The crude prevalences and 95% CIs of prediabetes among U.S. adults aged ≥18 years (Table 1) were 14.2% (12.8–15.6) for A1C5.7, 26.2% (24.2–28.2) for IFG100, 13.7% (12.1–15.3) for IGT, and 7.0% (6.0–8.0) for IFG110. When the measures were combined to define prediabetes, the prevalences were 32.2% (30.4–34.0) for A1C5.7-IFG100, 23.5% (22.1–24.9) for A1C5.7-IGT, and 18.1% (16.8–19.4) for A1C5.7-IFG110. For the combination of all three measures—IFG100, A1C5.7, or IGT—prevalence was 36.7% (34.8–38.6).

Table 1
Crude and age-adjusted prevalence of prediabetes in adults aged ≥18 years, by prediabetes indicator, NHANES 2005–2008

Prevalence by age

Across the three age groups, prediabetes prevalence was lowest for IFG110 and highest for IFG100, with A1C5.7 and IGT falling in between (Table 1). Prevalence increased with age for most measures. However, the age-related gradient was notably steeper for IGT and A1C5.7 than for the IFG100 measure. For example, when defined by A1C5.7, IGT, A1C5.7-IGT combination, or the A1C5.7-IFG110 combination, prevalence was approximately three times as high among those ≥65 years of age as among those 18–44 years of age. However, when prediabetes was defined by IFG100 or the A1C5.7-IFG100 combination, older adults had only twice the prevalence, and there was no significant difference between middle-aged and older adults.

Prevalence by sex

Age-adjusted prevalence as measured by A1C5.7 or IGT did not vary significantly between men and women (P = 0.87 and P = 0.14, respectively) (Table 1). However, men were much more likely than women to have IFG100 (P < 0.01) and IFG110 (P < 0.01). Though diminished, this sex difference was also evident when IFG was combined with other indicators (A1C5.7-IFG100, P < 0.01; A1C5.7-IFG110, P < 0.01). Prevalence did not vary significantly by sex when measured by the A1C5.7-IGT combination (P = 0.56).

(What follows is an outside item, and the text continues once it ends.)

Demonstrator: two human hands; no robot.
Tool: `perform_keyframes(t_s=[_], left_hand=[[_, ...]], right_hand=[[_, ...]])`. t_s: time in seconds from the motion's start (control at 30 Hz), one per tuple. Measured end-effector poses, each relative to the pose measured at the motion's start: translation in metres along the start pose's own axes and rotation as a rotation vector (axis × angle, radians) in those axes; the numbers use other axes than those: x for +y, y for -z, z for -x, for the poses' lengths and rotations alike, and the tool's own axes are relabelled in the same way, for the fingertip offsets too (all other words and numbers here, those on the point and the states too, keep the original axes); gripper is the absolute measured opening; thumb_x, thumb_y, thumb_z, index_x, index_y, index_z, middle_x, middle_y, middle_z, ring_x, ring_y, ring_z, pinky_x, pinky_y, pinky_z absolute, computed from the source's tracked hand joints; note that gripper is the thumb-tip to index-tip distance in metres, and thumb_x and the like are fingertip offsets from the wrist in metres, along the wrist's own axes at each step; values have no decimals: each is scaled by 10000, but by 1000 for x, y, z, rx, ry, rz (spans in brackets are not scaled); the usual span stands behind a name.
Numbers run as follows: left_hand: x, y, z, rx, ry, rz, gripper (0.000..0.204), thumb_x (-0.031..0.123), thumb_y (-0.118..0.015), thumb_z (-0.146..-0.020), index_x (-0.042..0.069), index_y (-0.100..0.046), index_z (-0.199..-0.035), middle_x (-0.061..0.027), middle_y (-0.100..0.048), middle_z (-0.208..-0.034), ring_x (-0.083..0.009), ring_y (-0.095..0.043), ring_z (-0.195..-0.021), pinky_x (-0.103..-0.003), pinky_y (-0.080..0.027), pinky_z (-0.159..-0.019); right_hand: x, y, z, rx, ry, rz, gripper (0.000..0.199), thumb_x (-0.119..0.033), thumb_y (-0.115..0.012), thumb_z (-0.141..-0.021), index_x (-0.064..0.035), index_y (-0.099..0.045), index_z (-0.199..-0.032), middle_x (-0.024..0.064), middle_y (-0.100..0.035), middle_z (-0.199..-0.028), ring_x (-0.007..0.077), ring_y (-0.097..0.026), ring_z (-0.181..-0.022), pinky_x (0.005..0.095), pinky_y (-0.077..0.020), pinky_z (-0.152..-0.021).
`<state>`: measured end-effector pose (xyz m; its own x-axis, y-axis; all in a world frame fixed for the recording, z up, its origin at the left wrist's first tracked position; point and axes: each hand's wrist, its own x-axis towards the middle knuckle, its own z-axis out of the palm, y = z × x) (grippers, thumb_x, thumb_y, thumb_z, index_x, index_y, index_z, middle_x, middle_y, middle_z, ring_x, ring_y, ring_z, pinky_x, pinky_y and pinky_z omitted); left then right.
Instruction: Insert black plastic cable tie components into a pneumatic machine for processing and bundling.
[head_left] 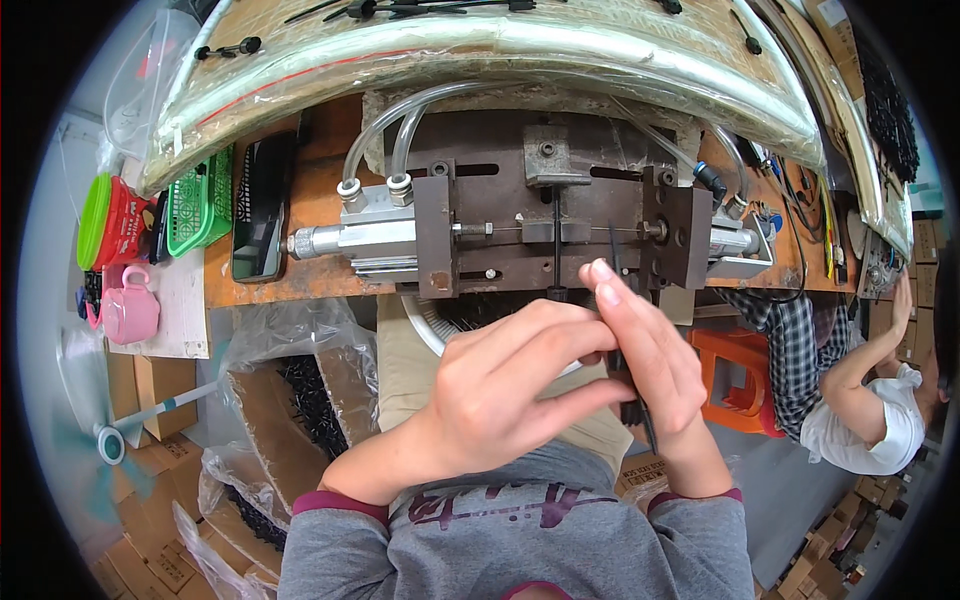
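Black rods (631,408) are gripped between both hands (658,375), while a cardboard box (268,408) holds many black pieces (308,388).

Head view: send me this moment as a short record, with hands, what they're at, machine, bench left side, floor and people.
Left hand: thumb and fingers at the thin black parts; grip partly hidden
Right hand: beside the left hand, same parts; grip unclear
Machine: brown metal frame, silver cylinder at its left, clear hoses
In machine: black rod running from grey block toward the person
Bench left: green basket, pink cup
Floor: open cardboard box holding black parts
People: co-worker at right, white shirt
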<state>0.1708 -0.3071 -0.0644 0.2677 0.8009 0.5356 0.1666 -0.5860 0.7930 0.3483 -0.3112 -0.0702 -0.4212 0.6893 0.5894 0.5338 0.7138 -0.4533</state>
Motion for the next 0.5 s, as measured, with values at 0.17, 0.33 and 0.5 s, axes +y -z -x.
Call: perform_keyframes(t_s=[0.17,0.33,0.5], left_hand=[[-2,9,2,-30,78,17,368,-10,-854,-672,-26,-700,-1006,-133,-687,-964,-181,-671,-779,-296,-571,-656],[-17,6,12,-57,-36,-379,334,-20,-816,-670,-17,-708,-986,-144,-668,-1042,-236,-673,-817,-324,-575,-717],[-29,-3,13,-138,-80,-678,274,88,-776,-726,25,-716,-986,-132,-656,-1278,-231,-697,-833,-326,-559,-746]], right_hand=[[4,0,-1,17,-8,-45,479,52,-648,-788,117,-587,-1260,305,-611,-1254,375,-643,-1151,405,-556,-949],[13,1,13,251,-234,-484,408,179,-606,-848,86,-528,-1237,322,-598,-1264,375,-641,-1157,401,-553,-939],[-2,12,11,234,-541,-708,141,25,-554,-971,99,-544,-1091,292,-682,-1088,313,-731,-914,366,-611,-791]])
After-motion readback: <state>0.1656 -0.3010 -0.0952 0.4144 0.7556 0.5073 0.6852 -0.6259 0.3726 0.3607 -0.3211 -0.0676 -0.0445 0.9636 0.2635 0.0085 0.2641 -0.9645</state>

Prevalence by race/ethnicity

The relationship between race/ethnicity and prediabetes prevalence varied according to the indicator used to measure prediabetes (Table 1). When A1C5.7 was used, age-adjusted prevalence among non-Hispanic blacks was almost twice that of non-Hispanic whites and Mexican Americans (all P < 0.01). However, when IFG and IGT were used as measures, prevalence among non-Hispanic whites and Mexican Americans was about twice that of non-Hispanic blacks (all P < 0.05). Prevalence was similar across race/ethnicity groups when defined using the A1C5.7-IFG100 combination, but higher among non-Hispanic blacks when the A1C5.7-IGT and the A1C5.7-IFG110 combinations were used. Regardless of the measure used, prediabetes prevalence was similar between non-Hispanic whites and Mexican-Americans.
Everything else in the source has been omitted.